Fortunately, most modern tools take a more thoughtful approach. Rather than blindly migrating each and every line of Forms PL/SQL, they help the developer identify which parts of the code need to be migrated, which parts implement functionality that does need to be carried across to the target architecture, but implemented in a totally different way, and which parts of the code are simply obsolete.
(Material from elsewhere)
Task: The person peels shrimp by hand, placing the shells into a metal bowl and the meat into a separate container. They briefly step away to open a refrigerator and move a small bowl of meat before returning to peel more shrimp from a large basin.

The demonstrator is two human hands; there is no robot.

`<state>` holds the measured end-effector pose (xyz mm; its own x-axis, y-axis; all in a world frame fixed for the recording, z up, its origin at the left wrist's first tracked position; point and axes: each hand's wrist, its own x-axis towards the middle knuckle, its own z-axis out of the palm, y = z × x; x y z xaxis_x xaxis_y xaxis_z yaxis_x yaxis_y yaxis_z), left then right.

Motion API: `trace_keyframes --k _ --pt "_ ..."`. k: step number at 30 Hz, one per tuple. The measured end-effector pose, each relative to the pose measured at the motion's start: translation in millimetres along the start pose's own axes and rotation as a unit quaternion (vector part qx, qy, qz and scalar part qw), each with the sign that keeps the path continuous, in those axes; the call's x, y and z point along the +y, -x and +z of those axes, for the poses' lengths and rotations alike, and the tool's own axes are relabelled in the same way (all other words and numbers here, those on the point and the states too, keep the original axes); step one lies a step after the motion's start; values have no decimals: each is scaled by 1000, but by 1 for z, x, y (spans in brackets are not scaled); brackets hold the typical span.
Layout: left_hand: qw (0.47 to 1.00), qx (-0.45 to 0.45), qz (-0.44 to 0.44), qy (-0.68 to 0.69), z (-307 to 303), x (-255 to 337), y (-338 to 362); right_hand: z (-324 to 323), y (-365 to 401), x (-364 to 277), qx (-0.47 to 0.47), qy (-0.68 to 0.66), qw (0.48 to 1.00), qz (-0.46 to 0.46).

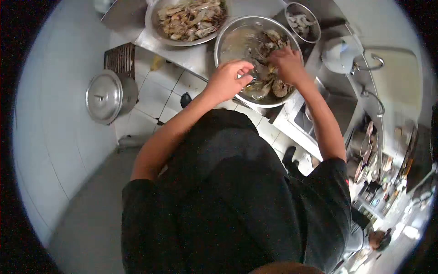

VGO Software’s EVO toolstack does this by means of an iterative migration process, and many in-depth report facilities to gain insight in the code structures of the Forms and PLL libraries.
And the JHeadstart 11g Forms2ADF Generator does this by… well… I guess you have to come to the session on May 19th
at AMIS for that 🙂 One thing I will disclose: if you have worked with previous versions of JHeadstart, and particularly with the JHeadstart Designer Generator, make no mistake: the Forms2ADF Generator is a brand new component in the JHeadstart 11g stack, and a lot of development effort went into creating it. You should check it out!